- Portrait of Goricheva
- Born: Tatiana Mikhailovna Goricheva 12 August 1947 Leningrad, Russian SFSR, Soviet Union
- Died: 23 September 2025 (aged 78)
- Education: Leningrad State University
- Occupations: Philosopher; theologian;

= Tatiana Goricheva =

Russian philosopher, theologian and dissident (1947–2025)

Tatiana Mikhailovna Goricheva (Татья́на Миха́йловна Го́ричева; 12 August 1947 – 23 September 2025) was a Russian philosopher, theologian, dissident and feminist. She was a contributing author of Woman and Russia: An Almanac for Women about Women, the feminist journal founded and edited by Tatyana Mamonova samizdat, as well as a founder of the Mariia club.

==Life and career==
Tatiana Mikhailovna Goricheva was born on 12 August 1947 in Leningrad, Russian SFSR. Goricheva studied at Leningrad State University, where she was taught by Boris Paramonov. Her initial specialism was French and German existentialism, and she corresponded with Martin Heidegger. In 1973 she started a religious-philosophical seminar with her then husband, Viktor Krivulin, which became a dissident religious group "37", publishing a samizdat journal under the same title.

In 1974 she converted to the Russian Orthodox Church.

She collaborated with Tatiana Mamonova on the feminist samizdat journal Woman and Russia, which appeared in 1979. After Mamonova's expulsion from the Soviet Union, she and Leningrad colleagues formed a women's group known as the Mariia club. After Goricheva was forced to emigrate from the Soviet Union in 1980, she settled in Paris. There she founded the philosophical and religious journal Conversations, which was published from 1983 to 1991.

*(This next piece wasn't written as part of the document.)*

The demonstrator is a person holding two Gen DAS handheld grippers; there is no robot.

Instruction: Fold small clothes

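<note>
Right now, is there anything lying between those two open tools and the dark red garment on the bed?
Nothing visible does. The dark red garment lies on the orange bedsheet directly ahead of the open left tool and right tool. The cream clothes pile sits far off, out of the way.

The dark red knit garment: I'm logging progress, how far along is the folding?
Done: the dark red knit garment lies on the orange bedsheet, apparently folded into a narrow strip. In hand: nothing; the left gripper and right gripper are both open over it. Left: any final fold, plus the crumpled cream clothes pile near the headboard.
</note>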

Goricheva characterizes modern Western culture as 'post-nihilistic', in its indifference to religion. However, she sees this disinterest in the sacred as potentially itself akin to Christ's kenosis, allowing mundane things to be newly invested with spiritual meaning. Following Peter Sloterdijk's Critique of Cynical Reason, she diagnoses contemporary culture as displaying a conventional cynicism. She contrasts this to the individual freedom and unconventionality of the ancient cynics, which points the way to the uncompromising radicalism of the 'holy fool':

Holy fools, like cynics, are completely liberated from common sense and all of life's conventions [...] They are indecent to such a degree that they may be enlisted as Rabelaisian characters. They are grotesque and sometime seem, as did the cynics, like animals.

Goricheva died in September 2025, at the age of 78.

==Works==
- Talking about God is dangerous: My experiences in the East and in the West. 1986.
- Cry of the spirit: witnesses to faith in the Soviet Union. 1989.